The dog holes are 7/8 inch in diameter. In my next lifetime, I will go with the 3/4 inch dia. But, 1/2 inch pipe will fit through it so I can have a vertical clamp if needed. I would much rather have more clamping ability so I am going to have a friend modify several of my clamps so they will fit the way the Festool clamps do.

The dog holes are 6 inches apart. And they are drilled close to a 6 inch pattern but not exact like a CNC machined top would be. I've seen some neat set ups that folks do using the Festool Multifunction Table. Too expensive for me.

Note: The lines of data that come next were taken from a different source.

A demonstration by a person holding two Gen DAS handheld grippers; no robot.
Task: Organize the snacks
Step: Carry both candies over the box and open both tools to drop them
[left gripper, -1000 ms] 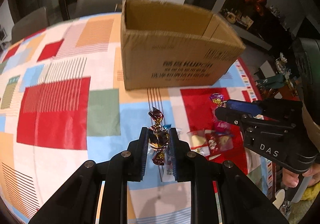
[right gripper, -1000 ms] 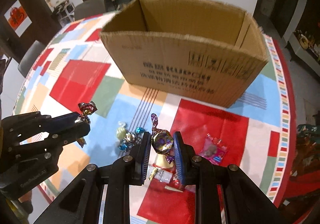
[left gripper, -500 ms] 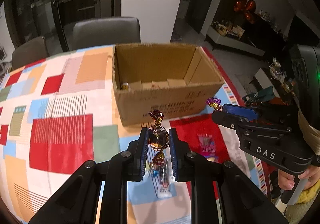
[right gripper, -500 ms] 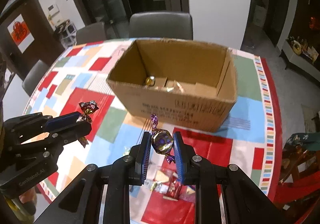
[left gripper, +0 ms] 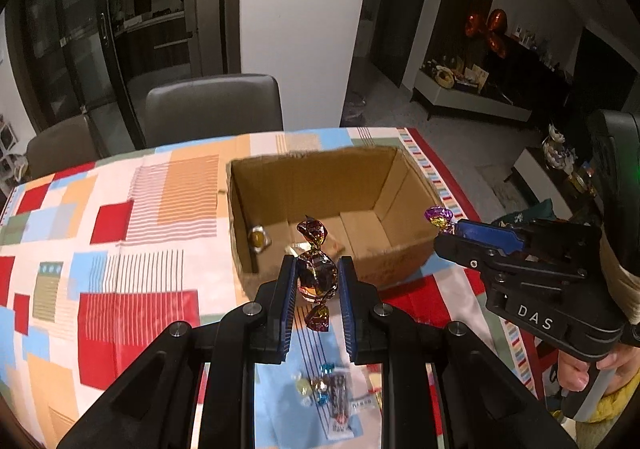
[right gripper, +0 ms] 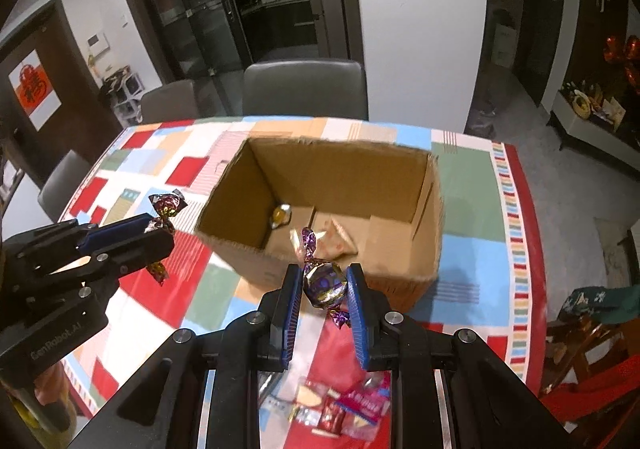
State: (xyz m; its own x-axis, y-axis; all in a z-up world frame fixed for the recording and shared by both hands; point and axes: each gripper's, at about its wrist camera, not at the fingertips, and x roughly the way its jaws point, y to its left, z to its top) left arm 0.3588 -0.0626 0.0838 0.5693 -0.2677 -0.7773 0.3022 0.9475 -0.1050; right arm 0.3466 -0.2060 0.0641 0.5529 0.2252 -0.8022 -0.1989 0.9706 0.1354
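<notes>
A cardboard box (left gripper: 320, 205) stands open on a table covered by a patchwork cloth (left gripper: 132, 249) of red, blue, orange and green squares, and everything else is best placed from that box. The left gripper (left gripper: 318, 281) hangs above the table just in front of the box's near wall, its two blue-padded jaws clenched on a red-brown candy (left gripper: 317, 276) in a shiny twisted wrapper; one twisted end sticks up over the box's rim and the other hangs down between the jaws. The right gripper (right gripper: 323, 287) is also in front of the near wall, towards the box's right half, and it grasps a purple candy (right gripper: 325, 283) whose foil is printed with gold, again with one twist pointing up and one down. Each gripper shows in the other's camera, off to the side, with a twist of its candy poking out past the fingertips. Inside the box, a small yellow candy (right gripper: 280, 215) lies in the left corner near the wall, and some pale wrapped packets (right gripper: 334, 241) lie on the floor towards the middle. On the cloth in front of the box, closer to the cameras, loose snacks (right gripper: 340, 409) remain: a few small candies (left gripper: 312, 385) and flat red and pink packets. Grey chairs (right gripper: 306, 89) stand behind the box, at the table's far edge.
</notes>
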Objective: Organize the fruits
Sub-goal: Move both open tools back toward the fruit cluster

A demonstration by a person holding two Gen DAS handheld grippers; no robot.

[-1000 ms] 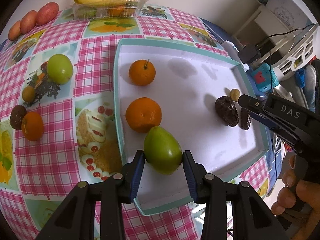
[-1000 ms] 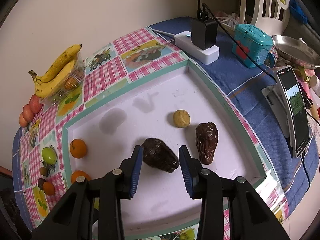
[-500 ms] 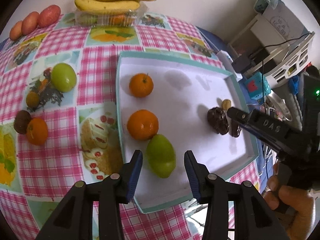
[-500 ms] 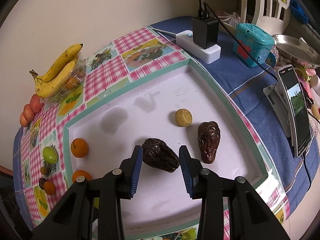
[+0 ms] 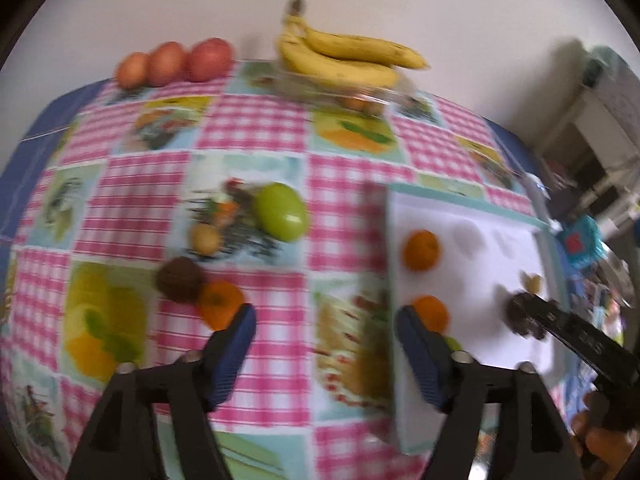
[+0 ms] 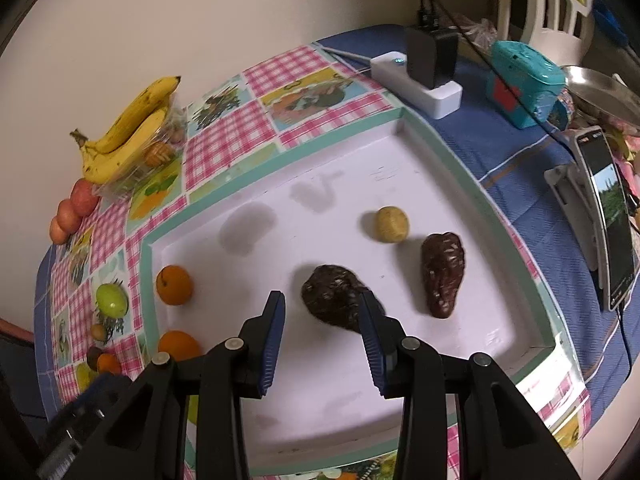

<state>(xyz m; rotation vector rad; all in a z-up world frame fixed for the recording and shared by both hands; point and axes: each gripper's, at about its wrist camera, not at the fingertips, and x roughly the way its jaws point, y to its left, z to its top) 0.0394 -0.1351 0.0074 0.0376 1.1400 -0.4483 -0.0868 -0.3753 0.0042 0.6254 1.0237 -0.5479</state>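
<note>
The left wrist view is blurred. My left gripper (image 5: 324, 332) hangs over the checked cloth just left of the white tray (image 5: 460, 200), its jaws opening wide with nothing between them. A sliver of green fruit (image 5: 454, 342) shows behind its right finger, next to two oranges (image 5: 420, 250) in the tray. On the cloth lie a green fruit (image 5: 282, 212), an orange (image 5: 220, 304) and a dark round fruit (image 5: 180, 280). My right gripper (image 6: 322, 316) stands partly open over the tray (image 6: 440, 152). A dark brown fruit (image 6: 332, 300) lies at its tips, clear of the left pad.
A second dark fruit (image 6: 442, 276) and a small yellow fruit (image 6: 392, 224) lie in the tray. Bananas (image 6: 128, 132) on a clear box and red fruits (image 5: 172, 64) line the wall. Right of the tray are a power strip (image 6: 424, 80), teal box (image 6: 524, 80) and propped phone (image 6: 612, 216).
My left gripper let go of the green fruit in the tray, opened wide, and swung left and up over the cloth. The right gripper stayed put.
</note>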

Note: The Kreg Klamp Track is through bolted (not screwed) to the frame so keep that in mind. Two rows of 1/4 inch bolts every 4-6 inches apart secure the track to the table.

If I could raise the table top up enough, I would take a picture for ya, but it is a solid core door and heavy!
Hope this helps.


----------



## tacomamacxtech (Mar 31, 2009)

Get some plugs for your receptacle box. Somebody's kid puts a finger in there they'll get fried and your goose will be cooked!


----------



## RainMan 2.0 (May 6, 2014)

tacomamactech said:


> Get some plugs for your receptacle box. Somebody's kid puts a finger in there they'll get fried and your goose will be cooked!


Been there done that . When I was a youngster I decided to see what would happen when you shove a paper clip across the terminals .
A flame spew out and a ran as fast as I could , and the draft I created caused the flame to chase me for the first yard or so . 
Didn't do it twice lol


----------



## MT Stringer (Aug 15, 2012)

tacomamactech said:


> Get some plugs for your receptacle box. Somebody's kid puts a finger in there they'll get fried and your goose will be cooked!


I meant to do that. but forgot. Thanks for reminding me.


----------



## honesttjohn (Feb 17, 2015)

Yah, Mike. You want to keep Blondie around.

HJ


----------



## JFPNCM (Dec 13, 2009)

@MT Stringer

Mike: Appreciate the details and understand the heft of the table. I was thinking along the line of T-tracks vs the Kregs but it is easy to see the difference.

Cheers
Jon


----------